Could you return every line of the records below that contains the word "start"?

--- Supplied material ---

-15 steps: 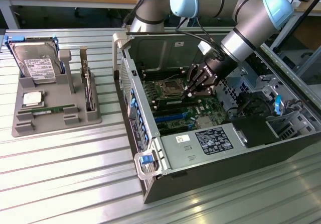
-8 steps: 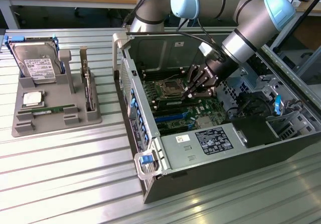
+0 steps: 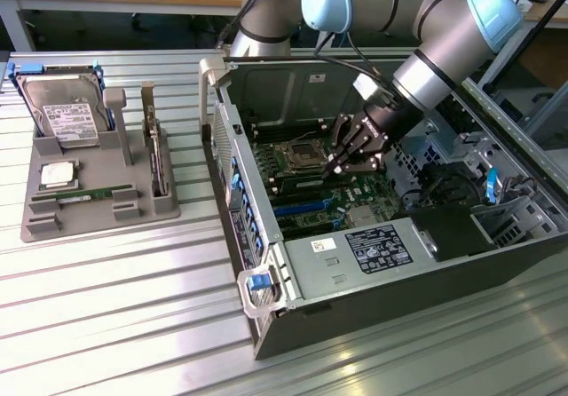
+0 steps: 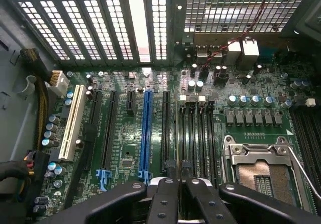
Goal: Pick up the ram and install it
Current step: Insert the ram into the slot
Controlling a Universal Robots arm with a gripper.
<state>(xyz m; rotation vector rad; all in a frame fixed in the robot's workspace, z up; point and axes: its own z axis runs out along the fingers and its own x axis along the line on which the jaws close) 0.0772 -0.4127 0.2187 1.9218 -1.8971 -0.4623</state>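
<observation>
Ram (image 3: 84, 195), a thin green stick with a pale patch, seems to lie flat in a shallow groove at the front of the grey tray (image 3: 35, 227), on the exterior view's left. It sits well apart from the open case (image 3: 355, 307). The groove looks moulded to keep the stick from sliding and to leave its long edges free for a pinch. The gripper (image 3: 335, 167) is not at the tray. It hangs inside the case, tilted down over the motherboard (image 4: 125, 148), with its black fingers (image 4: 165, 199) drawn close together. I can make out nothing between them, though a sliver held edge-on would be hard to tell. In the wrist view the fingertips sit just above the black memory slots (image 4: 193, 133). These are long narrow channels running side by side between a blue slot (image 4: 146, 133) and the socket (image 4: 261, 176), so the tool appears lined up with where a stick would seat. The socket is a bare square with a bright metal frame and a wire lever. The board is dark green, studded with silver-topped capacitors, and perforated steel stands behind it. A hard drive (image 3: 62, 112) stands propped in the tray, with a square silver chip (image 3: 56, 175) and an upright card (image 3: 155, 156) near it. Tray and case rest on a ribbed aluminium table (image 3: 106, 325).
</observation>
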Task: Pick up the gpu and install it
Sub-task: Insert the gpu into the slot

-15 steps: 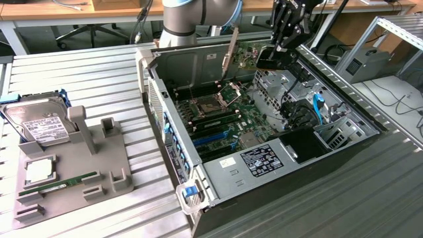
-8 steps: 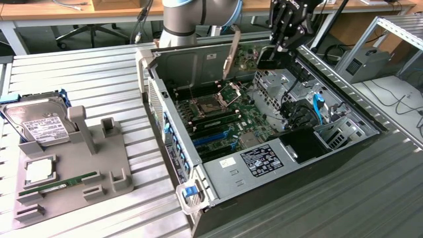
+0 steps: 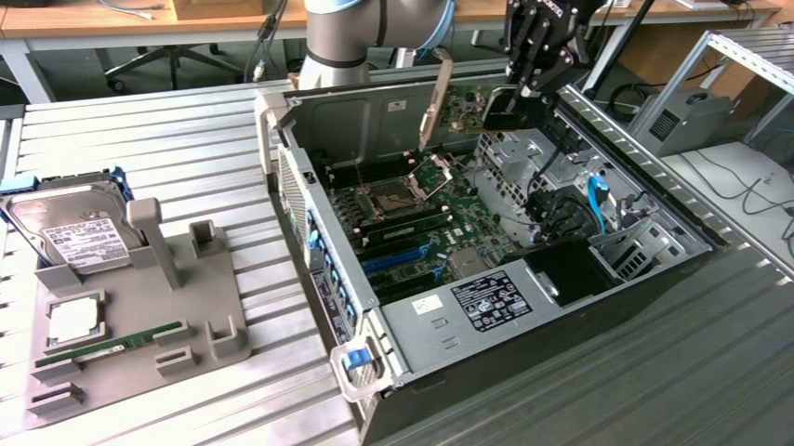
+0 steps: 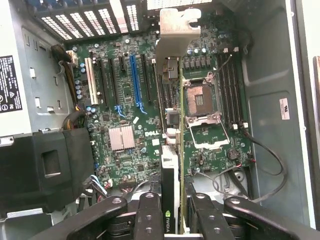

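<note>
**Holding gpu over board, parallel to slot**

Clamping the gpu (image 4: 170,165) edge-on in the tool (image 3: 536,82), aloft over the board (image 4: 150,165) in the open case (image 3: 304,121). Pointing its bracket (image 4: 175,30) toward the exterior view's left. Laying its long axis parallel with the blue slot (image 4: 134,80), apart from it, toward the exterior view's near side.

Computer case (image 3: 325,279) lies open-side up, the way in straight down between its walls; the gripper (image 4: 172,215), clamped on the gpu (image 4: 170,165), takes the air above the motherboard (image 4: 150,165). Expansion slots (image 4: 116,82) by the vented edge stand bare. A black shroud (image 4: 45,165) bulks toward the opposite edge, and loose cables (image 4: 270,160) loop beside the open processor socket (image 4: 201,100).
</note>
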`<state>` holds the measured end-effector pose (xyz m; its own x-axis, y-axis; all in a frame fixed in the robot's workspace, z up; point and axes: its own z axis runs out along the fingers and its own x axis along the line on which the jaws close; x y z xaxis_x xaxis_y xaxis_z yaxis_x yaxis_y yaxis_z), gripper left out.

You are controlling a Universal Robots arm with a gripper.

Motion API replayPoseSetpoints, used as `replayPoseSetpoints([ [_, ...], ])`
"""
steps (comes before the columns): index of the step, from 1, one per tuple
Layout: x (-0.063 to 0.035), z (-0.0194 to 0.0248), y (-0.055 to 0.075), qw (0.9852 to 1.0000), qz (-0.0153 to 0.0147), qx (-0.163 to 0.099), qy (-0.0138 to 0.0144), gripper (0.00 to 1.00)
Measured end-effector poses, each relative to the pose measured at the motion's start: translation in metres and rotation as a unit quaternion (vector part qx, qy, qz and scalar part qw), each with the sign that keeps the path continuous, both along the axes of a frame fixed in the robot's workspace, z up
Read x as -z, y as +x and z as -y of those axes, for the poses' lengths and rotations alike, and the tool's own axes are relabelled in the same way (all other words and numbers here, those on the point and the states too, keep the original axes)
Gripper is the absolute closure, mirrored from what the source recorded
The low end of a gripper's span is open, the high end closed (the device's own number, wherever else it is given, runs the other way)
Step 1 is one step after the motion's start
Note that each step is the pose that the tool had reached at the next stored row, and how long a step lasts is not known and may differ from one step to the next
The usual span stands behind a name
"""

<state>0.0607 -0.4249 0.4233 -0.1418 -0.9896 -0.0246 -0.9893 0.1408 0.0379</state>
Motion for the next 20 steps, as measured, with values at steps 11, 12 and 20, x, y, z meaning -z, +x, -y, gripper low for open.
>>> replayPoseSetpoints([
  [11, 0.0003, 0.0, 0.0, 0.9988, 0.0, -0.048, 0.0, 0.73],
  [12, 0.0006, 0.0, -0.0002, 0.9987, 0.0, -0.052, 0.0001, 0.73],
  [20, 0.0007, 0.0, -0.0033, 0.9986, 0.0004, -0.053, 0.006, 0.73],
])
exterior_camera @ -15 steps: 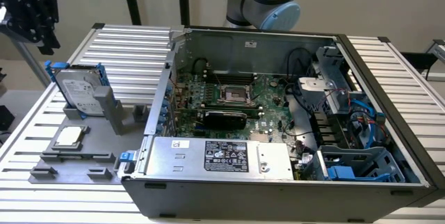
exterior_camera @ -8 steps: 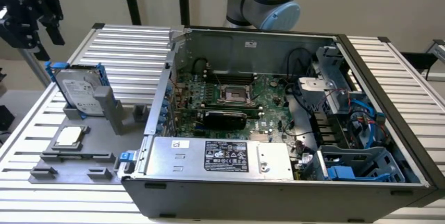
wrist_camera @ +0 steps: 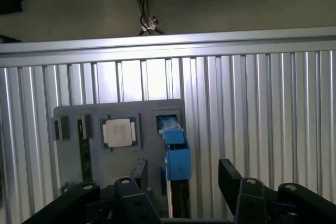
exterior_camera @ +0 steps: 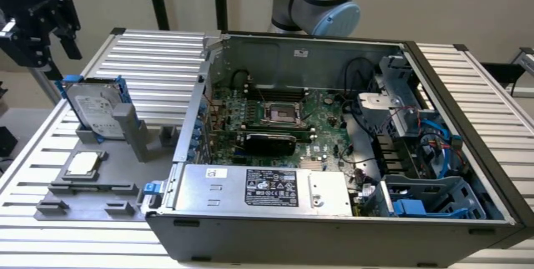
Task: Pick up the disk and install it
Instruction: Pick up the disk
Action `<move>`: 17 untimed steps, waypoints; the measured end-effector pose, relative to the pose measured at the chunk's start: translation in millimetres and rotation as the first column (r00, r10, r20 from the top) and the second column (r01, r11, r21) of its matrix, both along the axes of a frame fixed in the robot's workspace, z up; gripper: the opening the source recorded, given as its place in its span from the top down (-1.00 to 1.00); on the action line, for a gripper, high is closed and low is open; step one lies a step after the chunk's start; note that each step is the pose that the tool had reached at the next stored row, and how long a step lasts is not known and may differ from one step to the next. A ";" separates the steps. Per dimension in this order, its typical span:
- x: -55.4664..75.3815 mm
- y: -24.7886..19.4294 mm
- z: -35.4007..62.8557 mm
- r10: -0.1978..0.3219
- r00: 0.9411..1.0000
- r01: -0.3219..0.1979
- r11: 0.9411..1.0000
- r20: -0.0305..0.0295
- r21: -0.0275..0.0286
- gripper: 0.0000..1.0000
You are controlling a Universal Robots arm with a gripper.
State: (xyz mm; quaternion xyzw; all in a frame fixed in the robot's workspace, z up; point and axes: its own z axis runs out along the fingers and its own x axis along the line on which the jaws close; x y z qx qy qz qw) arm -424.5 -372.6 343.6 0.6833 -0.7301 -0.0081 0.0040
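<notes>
Hovering above the disk [wrist_camera: 175,153] — standing on edge in its grey stand [wrist_camera: 105,166] — the gripper [wrist_camera: 184,179] holds its fingers [wrist_camera: 229,174] spread wide, empty, the disk's thin top edge lined up between them.

Honestly nothing here is actually readable: the black label [exterior_camera: 271,187] on the power supply [exterior_camera: 200,189] has white print and logo-type marks I can't make out, same deal with the small white sticker [exterior_camera: 217,172] beside it, the white label [exterior_camera: 90,103] on the disk [exterior_camera: 99,119], and the pale sticker [exterior_camera: 298,50] on the case [exterior_camera: 250,53].
</notes>
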 end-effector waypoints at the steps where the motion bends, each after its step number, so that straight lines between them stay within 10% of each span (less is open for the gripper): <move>1: 0.0 0.0 -1.8 0.000 1.000 0.000 1.000 0.000 0.000 -0.31; 17: 0.0 0.0 -30.9 0.000 1.000 0.000 1.000 0.000 0.000 -0.31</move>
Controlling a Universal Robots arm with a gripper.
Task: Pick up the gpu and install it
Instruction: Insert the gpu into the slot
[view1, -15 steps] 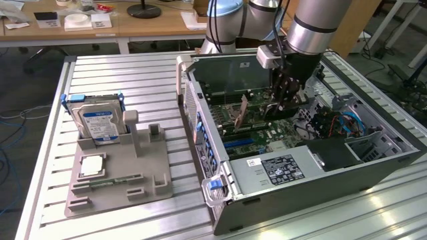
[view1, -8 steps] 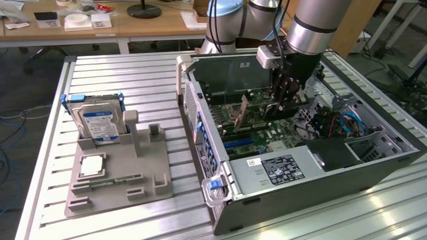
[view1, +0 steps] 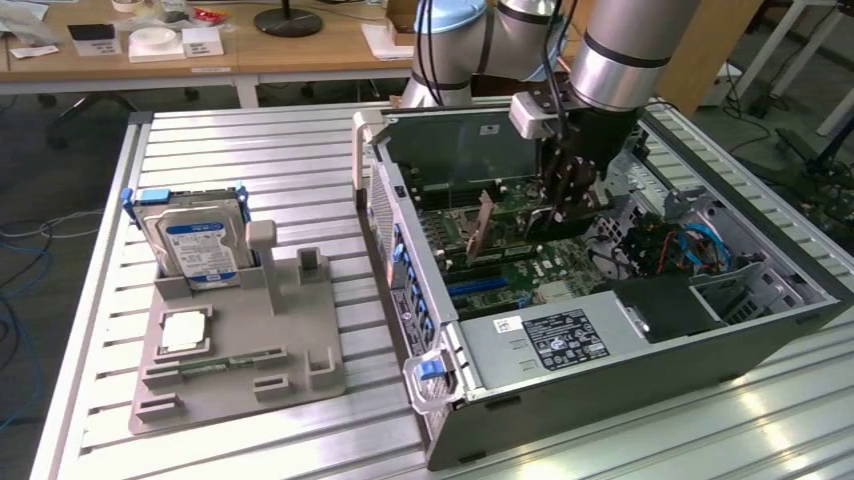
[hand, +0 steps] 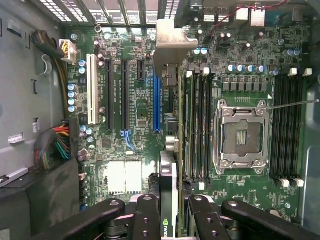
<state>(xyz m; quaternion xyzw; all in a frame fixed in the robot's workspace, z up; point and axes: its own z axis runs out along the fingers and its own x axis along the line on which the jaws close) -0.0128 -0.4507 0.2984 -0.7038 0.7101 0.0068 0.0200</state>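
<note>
- Your black fingers (hand: 146, 216) grip the thin black-faced circuit card with silver metal bracket (hand: 178, 130).
- You hold it edge-on over the green motherboard (hand: 136, 111).

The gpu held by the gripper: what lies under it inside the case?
Under the gpu is the green motherboard, with a blue slot beside its edge. What lies directly beneath is covered by the card itself.

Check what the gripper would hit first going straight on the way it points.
The gripper is shut on the gpu, so the card's edge leads. It would likely meet the motherboard first, close beside the blue slot. Depth is unclear, so the exact spot is uncertain.
</note>
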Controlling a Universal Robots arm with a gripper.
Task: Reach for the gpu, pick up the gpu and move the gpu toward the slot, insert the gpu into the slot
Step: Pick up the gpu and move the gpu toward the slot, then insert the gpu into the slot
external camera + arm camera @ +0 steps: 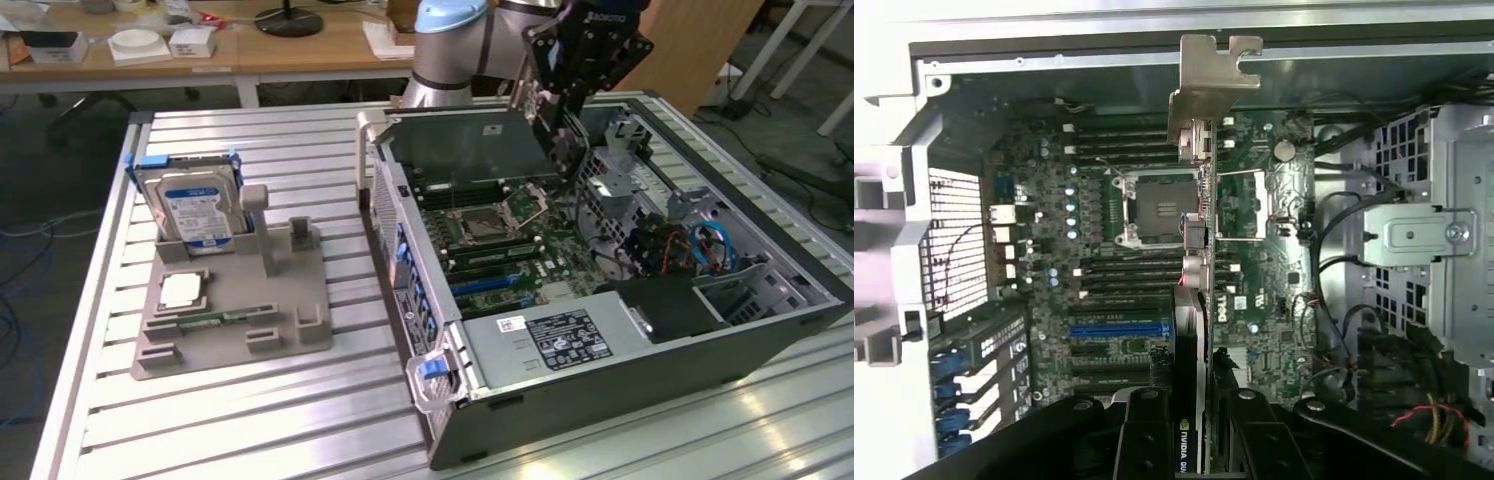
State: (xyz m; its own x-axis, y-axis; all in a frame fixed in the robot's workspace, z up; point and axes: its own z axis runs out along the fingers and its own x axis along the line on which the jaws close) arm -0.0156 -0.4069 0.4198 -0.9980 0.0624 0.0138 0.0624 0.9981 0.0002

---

• _Written response_:
Measured end-effector poses, each relative to the pose measured at the motion's start: translation in metres and rotation as a unit quaternion (vector part qx, qy, qz and scalar part qw), each with the sign that keeps the path continuous, both along the axes of a frame fixed in the robot's workspace, z up
Step 1 is one step after the motion's start
Action `<move>`: 17 untimed steps, waypoints; the measured end-effector pose, relative to the pose measured at the chunk's start: translation in millimetres and rotation as the first column (r00, r10, r20 from the top) and the second column (r01, r11, r21) of its matrix, both along the axes of a frame fixed in the robot's workspace, z up; gripper: the opening the source recorded, given as its place in its span from the top down (-1.00 to 1.00); on the action line, for a gripper, high is closed and low is open; step one lies a step after the chunk's start; note that each step is the pose that the tool had reached at the next stored row, and how long a step lasts is not known and may differ from one step to the next. A ";" separates the steps. Per dimension in this order, its typical span:

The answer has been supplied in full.